Tip 3 in the Interoperability Tip Series
Work in a health system or for a provider organization? This tip on healthcare data is especially important for you.
If you work for a vendor, read this tip to understand what’s on the minds of your customers.
Why This Tip Matters to Leadership
Health system CIOs, this is the work your interfacing and interoperability team performs everyday. Their jobs revolve around answering these questions. The questions you need to ask your team lead are:
- In getting the answers to these healthcare data questions, are your processes set up to avoid rework?
- Are your teams using technology and processes to reduce cycle time this year?
- Are you setting expectations for increased productivity?
Interfaces and interoperability are on the critical path to Meaningful Use Stage 2 and ICD-10 project delivery. The ROI and business benefits a C-suite member must deliver is going to be dependent on how productive your interfacing teams can be in effectively and speedily driving projects to completion.
6 Questions – Healthcare Data
1. Understand the message/interface specification provided by your vendor. “We are HL7 2.4 compliant” is not enough. Ask the vendor to provide details about messages, segments, fields, the need for z-segments, etc. Also find out how they handle data semantics. In other words, what does the data mean? What is it used for? By extension, understand workflow-related information, event timing, vocabulary definitions, and who will use the information and how. This will give you an overview of how the healthcare data should be managed.
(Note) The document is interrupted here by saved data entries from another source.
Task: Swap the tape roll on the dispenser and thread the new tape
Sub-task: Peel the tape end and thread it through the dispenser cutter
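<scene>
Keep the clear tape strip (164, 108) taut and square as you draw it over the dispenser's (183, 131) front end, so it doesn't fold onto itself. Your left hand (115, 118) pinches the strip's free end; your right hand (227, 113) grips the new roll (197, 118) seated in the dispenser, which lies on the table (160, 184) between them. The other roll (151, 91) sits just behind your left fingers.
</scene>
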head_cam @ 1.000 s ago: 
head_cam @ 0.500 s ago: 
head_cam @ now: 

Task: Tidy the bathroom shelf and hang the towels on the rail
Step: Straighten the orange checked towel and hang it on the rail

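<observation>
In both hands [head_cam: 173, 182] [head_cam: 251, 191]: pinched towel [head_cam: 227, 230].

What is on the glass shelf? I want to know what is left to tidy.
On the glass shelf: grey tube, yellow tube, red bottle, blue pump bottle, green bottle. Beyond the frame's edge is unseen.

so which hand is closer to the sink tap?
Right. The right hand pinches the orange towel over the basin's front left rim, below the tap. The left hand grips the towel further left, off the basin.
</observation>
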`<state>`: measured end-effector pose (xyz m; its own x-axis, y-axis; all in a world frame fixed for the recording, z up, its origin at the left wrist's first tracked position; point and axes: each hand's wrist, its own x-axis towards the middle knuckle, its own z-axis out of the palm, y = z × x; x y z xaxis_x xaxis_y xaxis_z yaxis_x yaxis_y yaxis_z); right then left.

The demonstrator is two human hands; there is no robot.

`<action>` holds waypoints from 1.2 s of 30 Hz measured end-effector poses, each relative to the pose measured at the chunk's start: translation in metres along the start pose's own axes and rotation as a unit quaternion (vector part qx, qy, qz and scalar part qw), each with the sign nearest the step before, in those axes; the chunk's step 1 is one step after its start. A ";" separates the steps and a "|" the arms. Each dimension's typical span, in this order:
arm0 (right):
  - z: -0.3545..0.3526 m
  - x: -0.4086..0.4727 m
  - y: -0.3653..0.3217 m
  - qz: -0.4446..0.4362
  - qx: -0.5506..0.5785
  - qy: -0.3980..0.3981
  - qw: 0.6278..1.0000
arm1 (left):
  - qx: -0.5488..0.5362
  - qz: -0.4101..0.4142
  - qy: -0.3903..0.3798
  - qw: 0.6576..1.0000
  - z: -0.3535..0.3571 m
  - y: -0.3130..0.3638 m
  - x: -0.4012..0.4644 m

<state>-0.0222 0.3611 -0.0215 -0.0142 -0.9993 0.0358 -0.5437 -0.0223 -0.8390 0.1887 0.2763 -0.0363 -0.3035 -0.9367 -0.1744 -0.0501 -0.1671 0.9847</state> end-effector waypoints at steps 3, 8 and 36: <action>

2. Understand the type of message that will be generated based on the event (e.g., a patient admission, patient visit, cancelling a transfer, sending a partial lab result). Understand what data is provided with the event, including the various code sets. Ensure you have a full list of code sets. The code sets are the values you need to handle in your healthcare data.
3. How do the code sets and content evolve over time, and who handles the updates and how?
4. Where does the healthcare data go? How is the healthcare routed? Are any of these routed or delivery points insecure? How are you protecting sensitive healthcare data and/or de-identifying PHI?
5. How does the new system manage errors? What happens to messages that aren’t understood by the destination system? What happens to rejected messages? We all agree that in a perfect world no piece of healthcare data and no messages would be dropped, but the reality is it that it can and will happen. How would users and the overall workflow be impacted in such a situation? How can you mitigate the risk?
6. How do you handle workflow changes? If it’s a matter of adapting the interface, how is this handled, how much time does it take, what does it cost, and who pays? You want to avoid Frozen Interface Syndrome, which occurs when you are trying to implement a new interface and need all participants to switch over at the same time but can’t get their cooperation. Worse yet is Interface Black Box Syndrome, when you lack full visibility into all the work that has gone into interface development handled by a third party, making it nearly impossible to upgrade, tweak, and manage the interface without spending lots of money and time.
Answers to these questions will help you understand the healthcare data in source and destination systems. This is important for new product implementations (like EHRs and EMRs). Once you’ve nailed down these details, you need to pinpoint the gaps with the receiving system(s) so you can bridge them with an interface.